- Task requirements
Leaving the pictures aside, transcribe the data below exactly.
################
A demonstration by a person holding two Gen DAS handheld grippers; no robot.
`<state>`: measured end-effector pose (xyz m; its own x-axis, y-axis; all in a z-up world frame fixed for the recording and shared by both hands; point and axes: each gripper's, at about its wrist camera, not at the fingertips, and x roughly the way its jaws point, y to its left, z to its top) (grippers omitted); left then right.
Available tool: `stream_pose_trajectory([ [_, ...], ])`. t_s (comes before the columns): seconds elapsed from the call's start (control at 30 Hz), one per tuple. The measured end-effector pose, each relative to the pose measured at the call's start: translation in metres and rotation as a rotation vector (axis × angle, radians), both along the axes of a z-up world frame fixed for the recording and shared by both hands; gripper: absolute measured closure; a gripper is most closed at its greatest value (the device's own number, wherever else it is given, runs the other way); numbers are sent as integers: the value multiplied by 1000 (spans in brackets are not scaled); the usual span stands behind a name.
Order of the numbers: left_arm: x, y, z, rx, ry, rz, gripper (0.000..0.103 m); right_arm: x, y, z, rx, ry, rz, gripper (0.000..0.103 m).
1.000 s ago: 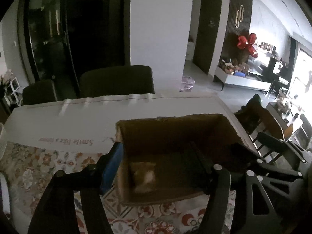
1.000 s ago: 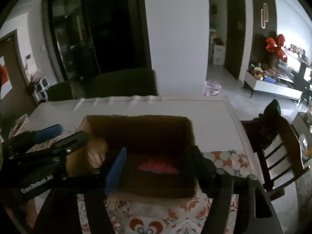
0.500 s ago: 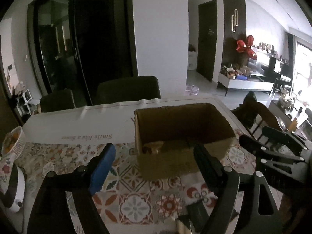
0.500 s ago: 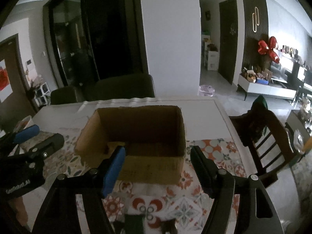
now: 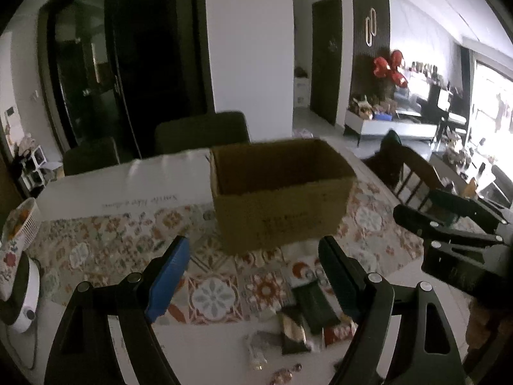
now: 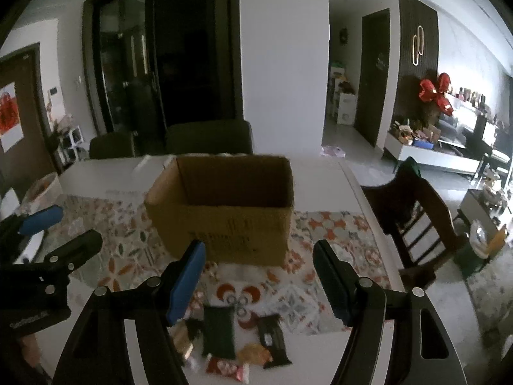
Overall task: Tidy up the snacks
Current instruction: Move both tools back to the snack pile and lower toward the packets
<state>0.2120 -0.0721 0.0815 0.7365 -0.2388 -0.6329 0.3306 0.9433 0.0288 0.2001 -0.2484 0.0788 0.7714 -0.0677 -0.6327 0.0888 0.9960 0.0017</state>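
Patterned cloth (image 6: 323,224) covers the surface (image 6: 105,173) at frame centre. Box (image 6: 224,205), open-topped, stands upright on the cloth at mid-frame in both views. Snacks (image 6: 231,337) lie in a loose cluster at lower centre, near the box but apart from it. Left gripper (image 5: 253,276): jaws have just been opening, now apart, nothing between them. Right gripper (image 6: 259,276): jaws apart, empty, above the snacks.

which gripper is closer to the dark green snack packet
Right, narrowly. The right gripper has the dark green snack packet just below its open fingers; the left gripper sits slightly further left of it, also open.
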Motion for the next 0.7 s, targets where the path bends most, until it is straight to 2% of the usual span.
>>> stream_pose_trajectory([
  [0.33,4,-17,-54,29,226,-57,22,-5,-17,-42,28,135,-35,33],
  [0.5,9,-26,-83,40,362,-82,27,0,-20,-65,45,209,-21,33],
  [0.7,16,-33,-109,77,431,-68,32,11,-28,-100,82,317,-38,33],
])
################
- Exercise response
A demonstration by a person holding two Gen DAS handheld grippers; no robot.
`<state>`: measured end-effector pose (xyz m; its own x-axis, y-axis; all in a z-up world frame fixed for the recording and shared by both hands; point and axes: each gripper's, at about its wrist camera, not at the fingertips, and x roughly the way its jaws point, y to its left, z to its top) (grippers omitted); left then right.
Available tool: `stream_pose_trajectory([ [_, ...], ])`. t_s (comes before the columns): seconds elapsed from the call's start (control at 30 Hz), one per tuple. The measured end-effector pose, each relative to the pose measured at the call's start: translation in metres and rotation as a rotation vector (axis × angle, radians), both along the axes of a z-up world frame fixed for the recording and shared by both hands; gripper: absolute measured closure; a gripper is most closed at its greatest value (the device's own number, wherever else it is given, runs the other way); numbers are sent as integers: the value multiplied by 1000 (spans in brackets are not scaled); the usual span stands behind a name.
Order of the numbers: left_arm: x, y, z, rx, ry, rz, gripper (0.000..0.103 m); right_arm: x, y, z, rx, ry, rz, gripper (0.000..0.103 m).
1.000 s ago: 
1.000 s ago: 
0.500 s ago: 
0.500 s ago: 
now: 
now: 
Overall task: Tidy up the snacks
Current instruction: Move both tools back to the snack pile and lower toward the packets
<state>0.2120 -0.0721 0.0815 0.7365 -0.2388 -0.6329 0.3306 0.9433 0.0288 0.2001 -0.2484 0.0788 0.7714 -0.0677 -0.6327 0.0888 0.9960 0.0017</state>
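Patterned cloth (image 6: 323,224) covers the surface (image 6: 105,173) at frame centre. Box (image 6: 224,205), open-topped, stands upright on the cloth at mid-frame in both views. Snacks (image 6: 231,337) lie in a loose cluster at lower centre, near the box but apart from it. Left gripper (image 5: 253,276): jaws have just been opening, now apart, nothing between them. Right gripper (image 6: 259,276): jaws apart, empty, above the snacks.

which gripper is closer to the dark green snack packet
Right, narrowly. The right gripper has the dark green snack packet just below its open fingers; the left gripper sits slightly further left of it, also open.
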Motion for the next 0.7 s, targets where the path bends most, until it is straight to 2% of the usual span.
>>> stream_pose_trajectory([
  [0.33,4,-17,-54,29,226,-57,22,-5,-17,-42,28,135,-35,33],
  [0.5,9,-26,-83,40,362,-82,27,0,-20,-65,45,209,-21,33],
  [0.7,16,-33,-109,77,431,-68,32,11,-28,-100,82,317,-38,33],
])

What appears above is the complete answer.